What you need to do:
Write out the data word for word and omit every picture.

Records provided:
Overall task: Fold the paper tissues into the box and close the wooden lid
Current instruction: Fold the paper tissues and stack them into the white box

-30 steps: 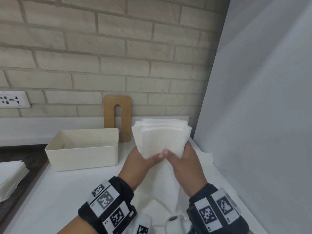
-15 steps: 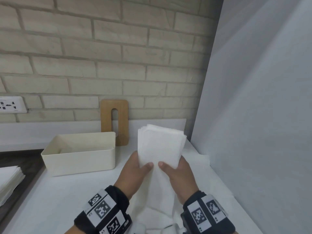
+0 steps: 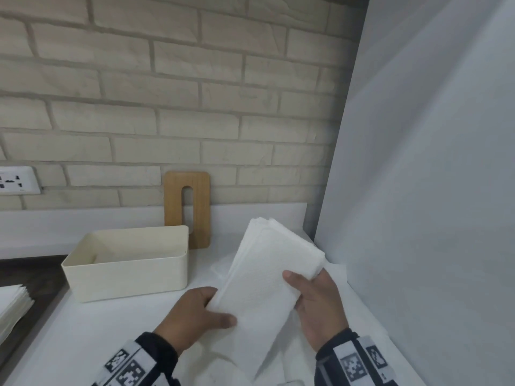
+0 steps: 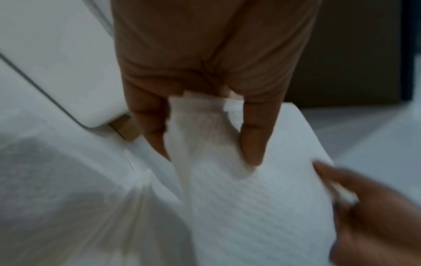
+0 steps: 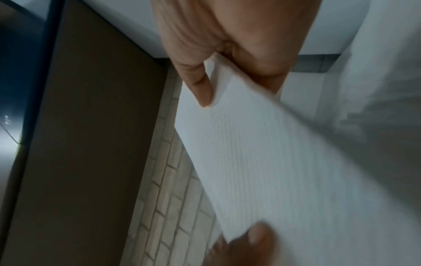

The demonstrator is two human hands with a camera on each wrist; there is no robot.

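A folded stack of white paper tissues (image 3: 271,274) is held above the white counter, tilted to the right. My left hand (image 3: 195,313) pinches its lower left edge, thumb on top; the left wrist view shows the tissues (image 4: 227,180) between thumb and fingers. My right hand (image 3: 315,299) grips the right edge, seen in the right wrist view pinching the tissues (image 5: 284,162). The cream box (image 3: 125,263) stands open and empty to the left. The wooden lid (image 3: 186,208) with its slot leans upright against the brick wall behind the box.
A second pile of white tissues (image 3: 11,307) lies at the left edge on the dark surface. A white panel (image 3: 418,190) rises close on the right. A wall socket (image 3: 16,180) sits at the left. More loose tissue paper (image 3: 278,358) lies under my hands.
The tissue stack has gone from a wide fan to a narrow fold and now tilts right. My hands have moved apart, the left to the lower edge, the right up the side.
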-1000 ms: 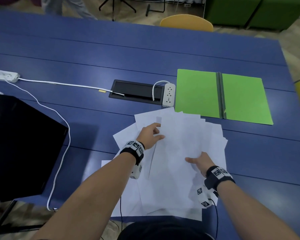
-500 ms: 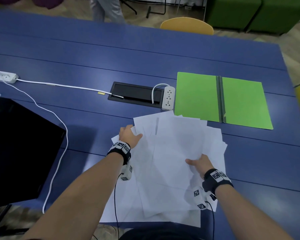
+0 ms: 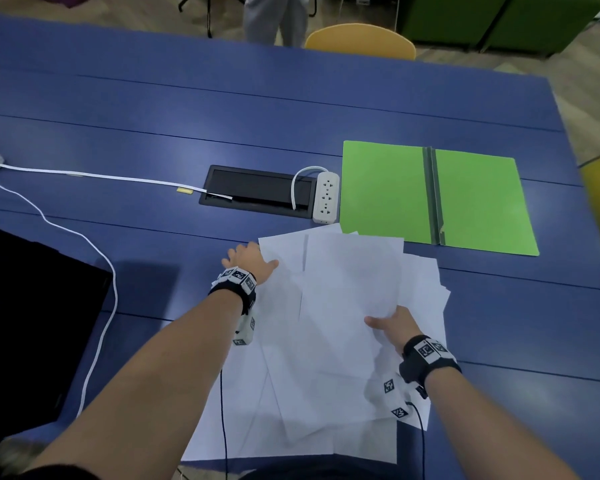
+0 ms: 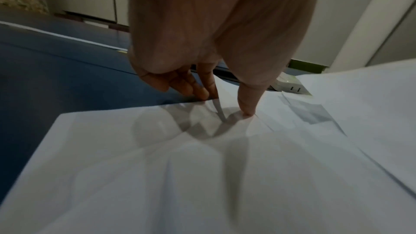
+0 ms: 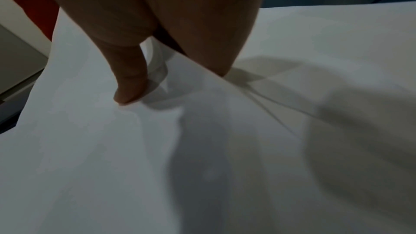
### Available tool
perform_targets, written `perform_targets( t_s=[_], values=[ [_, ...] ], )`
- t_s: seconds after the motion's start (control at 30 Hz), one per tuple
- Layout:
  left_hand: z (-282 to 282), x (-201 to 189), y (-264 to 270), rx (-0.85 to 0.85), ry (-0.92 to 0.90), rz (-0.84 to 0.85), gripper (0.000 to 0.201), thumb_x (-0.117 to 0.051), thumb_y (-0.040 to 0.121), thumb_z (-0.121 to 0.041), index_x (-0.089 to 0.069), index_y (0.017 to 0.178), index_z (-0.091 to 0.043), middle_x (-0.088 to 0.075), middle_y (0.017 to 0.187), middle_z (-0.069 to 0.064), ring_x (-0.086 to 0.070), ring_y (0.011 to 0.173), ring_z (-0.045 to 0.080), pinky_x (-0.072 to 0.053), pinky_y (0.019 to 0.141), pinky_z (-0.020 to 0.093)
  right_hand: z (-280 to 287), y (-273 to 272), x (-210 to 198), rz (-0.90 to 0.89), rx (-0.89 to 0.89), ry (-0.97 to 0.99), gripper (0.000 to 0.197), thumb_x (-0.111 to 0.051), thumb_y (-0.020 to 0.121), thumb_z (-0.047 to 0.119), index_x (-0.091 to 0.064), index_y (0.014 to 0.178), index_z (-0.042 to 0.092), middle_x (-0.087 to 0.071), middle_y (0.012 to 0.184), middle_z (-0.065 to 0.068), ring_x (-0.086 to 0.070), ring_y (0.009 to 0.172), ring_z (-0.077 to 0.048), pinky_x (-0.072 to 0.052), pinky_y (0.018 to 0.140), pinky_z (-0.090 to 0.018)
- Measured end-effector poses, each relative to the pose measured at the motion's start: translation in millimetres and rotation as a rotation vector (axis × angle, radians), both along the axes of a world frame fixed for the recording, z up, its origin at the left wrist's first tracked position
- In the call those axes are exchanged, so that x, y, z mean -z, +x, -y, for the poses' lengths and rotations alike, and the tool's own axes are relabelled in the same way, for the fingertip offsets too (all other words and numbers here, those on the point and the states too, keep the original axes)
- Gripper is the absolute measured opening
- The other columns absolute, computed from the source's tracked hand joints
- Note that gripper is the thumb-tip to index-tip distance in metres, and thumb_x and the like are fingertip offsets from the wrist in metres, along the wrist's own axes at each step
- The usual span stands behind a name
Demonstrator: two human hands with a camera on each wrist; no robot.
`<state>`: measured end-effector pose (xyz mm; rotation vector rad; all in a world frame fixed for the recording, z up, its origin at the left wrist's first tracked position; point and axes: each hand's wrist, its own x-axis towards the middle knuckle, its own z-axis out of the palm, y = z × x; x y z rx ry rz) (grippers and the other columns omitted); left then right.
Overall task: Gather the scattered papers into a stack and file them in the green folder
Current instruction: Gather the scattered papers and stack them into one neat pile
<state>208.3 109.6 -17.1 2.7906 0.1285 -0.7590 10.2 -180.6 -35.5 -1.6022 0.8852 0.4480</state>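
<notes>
Several white papers (image 3: pixel 343 323) lie fanned in a loose overlapping pile on the blue table (image 3: pixel 153 126) near its front edge. My left hand (image 3: pixel 253 258) is at the pile's far left corner. In the left wrist view its thumb (image 4: pixel 246 106) presses on top of the sheets while its fingers (image 4: pixel 193 87) curl at and under the edge. My right hand (image 3: pixel 388 323) grips the upper sheets at the right, its thumb (image 5: pixel 128 92) on top and the other fingers hidden beneath. The green folder (image 3: pixel 385 188) lies open and flat just beyond the pile, to the right.
A white power strip (image 3: pixel 326 197) and a black cable box (image 3: pixel 257 190) sit left of the folder. A white cable (image 3: pixel 94 247) runs across the left side beside a black object (image 3: pixel 32 323). Beyond the table are a yellow chair (image 3: pixel 359 41) and a person's legs (image 3: pixel 276 19).
My left hand has slid from the middle of the pile out to its far left corner. My right hand has kept its hold, and the upper sheets have shifted slightly.
</notes>
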Motion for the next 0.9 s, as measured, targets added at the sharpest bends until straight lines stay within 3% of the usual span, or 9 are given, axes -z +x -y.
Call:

Finished task:
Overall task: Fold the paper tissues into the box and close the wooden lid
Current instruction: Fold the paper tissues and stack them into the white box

-30 steps: 
-15 steps: 
+0 steps: 
+0 steps: 
+0 steps: 

The demonstrator is two human hands with a camera on each wrist; there is no robot.

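A folded stack of white paper tissues (image 3: 271,274) is held above the white counter, tilted to the right. My left hand (image 3: 195,313) pinches its lower left edge, thumb on top; the left wrist view shows the tissues (image 4: 227,180) between thumb and fingers. My right hand (image 3: 315,299) grips the right edge, seen in the right wrist view pinching the tissues (image 5: 284,162). The cream box (image 3: 125,263) stands open and empty to the left. The wooden lid (image 3: 186,208) with its slot leans upright against the brick wall behind the box.
A second pile of white tissues (image 3: 11,307) lies at the left edge on the dark surface. A white panel (image 3: 418,190) rises close on the right. A wall socket (image 3: 16,180) sits at the left. More loose tissue paper (image 3: 278,358) lies under my hands.
The tissue stack has gone from a wide fan to a narrow fold and now tilts right. My hands have moved apart, the left to the lower edge, the right up the side.
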-1000 ms: 
-500 ms: 
+0 ms: 
+0 ms: 
+0 ms: 
### Available tool
perform_targets, written `perform_targets( t_s=[_], values=[ [_, ...] ], )`
- t_s: seconds after the motion's start (control at 30 Hz), one per tuple
- Layout:
  left_hand: z (-282 to 282), x (-201 to 189), y (-264 to 270), rx (-0.85 to 0.85), ry (-0.92 to 0.90), rz (-0.84 to 0.85), gripper (0.000 to 0.201), thumb_x (-0.117 to 0.051), thumb_y (-0.040 to 0.121), thumb_z (-0.121 to 0.041), index_x (-0.089 to 0.069), index_y (0.017 to 0.178), index_z (-0.091 to 0.043), middle_x (-0.088 to 0.075), middle_y (0.017 to 0.187), middle_z (-0.069 to 0.064), ring_x (-0.086 to 0.070), ring_y (0.011 to 0.173), ring_z (-0.045 to 0.080), pinky_x (-0.072 to 0.053), pinky_y (0.019 to 0.141), pinky_z (-0.020 to 0.093)
  right_hand: z (-280 to 287), y (-273 to 272), x (-210 to 198), rz (-0.90 to 0.89), rx (-0.89 to 0.89), ry (-0.97 to 0.99), gripper (0.000 to 0.197), thumb_x (-0.111 to 0.051), thumb_y (-0.020 to 0.121), thumb_z (-0.047 to 0.119), index_x (-0.091 to 0.064), index_y (0.014 to 0.178), index_z (-0.042 to 0.092), middle_x (-0.087 to 0.071), middle_y (0.012 to 0.184), middle_z (-0.065 to 0.068), ring_x (-0.086 to 0.070), ring_y (0.009 to 0.172), ring_z (-0.077 to 0.048), pinky_x (-0.072 to 0.052), pinky_y (0.018 to 0.140), pinky_z (-0.090 to 0.018)
- Measured end-effector poses, each relative to the pose measured at the motion's start: translation in millimetres and rotation as a rotation vector (axis × angle, radians), both along the axes of a world frame fixed for the recording, z up, its origin at the left wrist's first tracked position
- In the call those axes are exchanged, so that x, y, z mean -z, +x, -y, for the poses' lengths and rotations alike, and the tool's own axes are relabelled in the same way, for the fingertip offsets too (all other words and numbers here, those on the point and the states too, keep the original axes)
- Gripper is the absolute measured opening
- The other columns absolute, computed from the source's tracked hand joints
- Note that gripper is the thumb-tip to index-tip distance in metres, and thumb_x and the like are fingertip offsets from the wrist in metres, along the wrist's own axes at each step
- The usual span stands behind a name
Demonstrator: two human hands with a camera on each wrist; no robot.
`<state>`: measured end-effector pose (xyz mm; rotation vector rad; all in a world frame fixed for the recording, z up, its origin at the left wrist's first tracked position; point and axes: each hand's wrist, its own x-axis towards the middle knuckle, its own z-axis out of the palm, y = z × x; x y z rx ry rz) (grippers and the other columns omitted); left then right.
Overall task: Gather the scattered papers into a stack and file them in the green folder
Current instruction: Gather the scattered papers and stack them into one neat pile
<state>208.3 109.6 -17.1 2.7906 0.1285 -0.7590 10.2 -180.6 -35.5 -1.6022 0.8852 0.4480</state>
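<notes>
Several white papers (image 3: pixel 343 323) lie fanned in a loose overlapping pile on the blue table (image 3: pixel 153 126) near its front edge. My left hand (image 3: pixel 253 258) is at the pile's far left corner. In the left wrist view its thumb (image 4: pixel 246 106) presses on top of the sheets while its fingers (image 4: pixel 193 87) curl at and under the edge. My right hand (image 3: pixel 388 323) grips the upper sheets at the right, its thumb (image 5: pixel 128 92) on top and the other fingers hidden beneath. The green folder (image 3: pixel 385 188) lies open and flat just beyond the pile, to the right.
A white power strip (image 3: pixel 326 197) and a black cable box (image 3: pixel 257 190) sit left of the folder. A white cable (image 3: pixel 94 247) runs across the left side beside a black object (image 3: pixel 32 323). Beyond the table are a yellow chair (image 3: pixel 359 41) and a person's legs (image 3: pixel 276 19).
My left hand has slid from the middle of the pile out to its far left corner. My right hand has kept its hold, and the upper sheets have shifted slightly.
</notes>
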Motion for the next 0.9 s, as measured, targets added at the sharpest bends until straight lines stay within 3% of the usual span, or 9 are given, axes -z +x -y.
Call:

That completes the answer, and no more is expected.